-- Opening Marker --

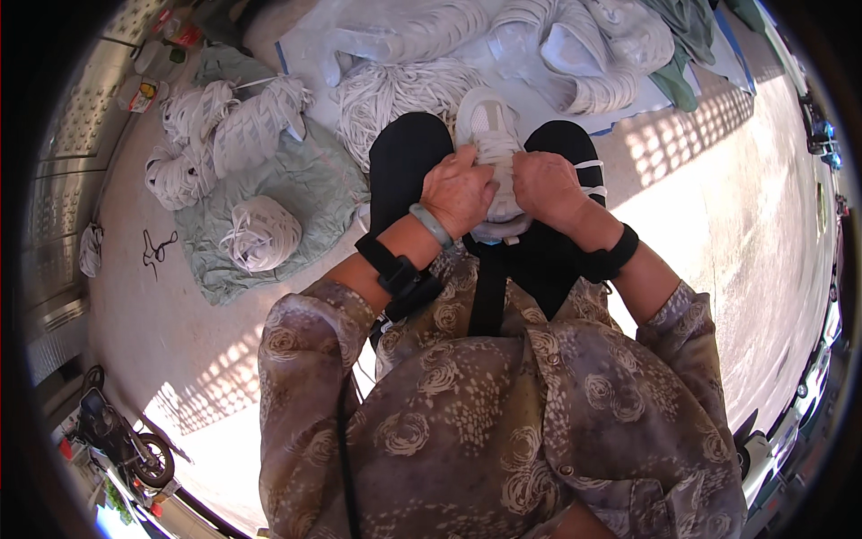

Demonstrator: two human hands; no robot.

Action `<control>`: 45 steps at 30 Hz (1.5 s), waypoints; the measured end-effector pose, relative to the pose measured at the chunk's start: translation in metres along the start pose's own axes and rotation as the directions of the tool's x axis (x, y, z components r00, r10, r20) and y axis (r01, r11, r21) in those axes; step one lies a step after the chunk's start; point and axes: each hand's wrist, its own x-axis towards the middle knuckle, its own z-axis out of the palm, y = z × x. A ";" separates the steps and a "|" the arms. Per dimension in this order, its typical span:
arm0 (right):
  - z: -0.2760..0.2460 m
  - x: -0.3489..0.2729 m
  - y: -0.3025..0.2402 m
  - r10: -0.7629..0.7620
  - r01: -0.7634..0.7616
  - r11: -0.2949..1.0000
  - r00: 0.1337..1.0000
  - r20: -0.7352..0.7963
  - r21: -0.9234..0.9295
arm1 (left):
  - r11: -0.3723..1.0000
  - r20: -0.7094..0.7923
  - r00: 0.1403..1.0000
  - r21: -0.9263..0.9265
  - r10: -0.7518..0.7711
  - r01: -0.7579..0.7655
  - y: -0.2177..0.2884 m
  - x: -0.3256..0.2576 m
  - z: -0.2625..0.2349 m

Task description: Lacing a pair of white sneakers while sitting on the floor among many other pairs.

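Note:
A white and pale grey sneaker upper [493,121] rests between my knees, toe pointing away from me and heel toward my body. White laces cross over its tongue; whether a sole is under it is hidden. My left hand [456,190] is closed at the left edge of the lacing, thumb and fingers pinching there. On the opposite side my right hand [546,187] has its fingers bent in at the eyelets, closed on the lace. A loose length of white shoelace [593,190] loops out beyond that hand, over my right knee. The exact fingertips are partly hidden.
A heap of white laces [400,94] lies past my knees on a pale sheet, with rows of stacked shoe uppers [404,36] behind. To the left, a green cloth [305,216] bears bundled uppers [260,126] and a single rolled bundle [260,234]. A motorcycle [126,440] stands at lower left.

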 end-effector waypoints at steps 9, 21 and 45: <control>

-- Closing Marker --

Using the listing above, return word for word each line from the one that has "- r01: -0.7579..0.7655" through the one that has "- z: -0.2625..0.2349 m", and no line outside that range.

## Solution below
  - r01: -0.7579..0.7655
  - y: -0.2177..0.2884 m
  - x: -0.3256..0.2576 m
  - z: -0.2625..0.2349 m

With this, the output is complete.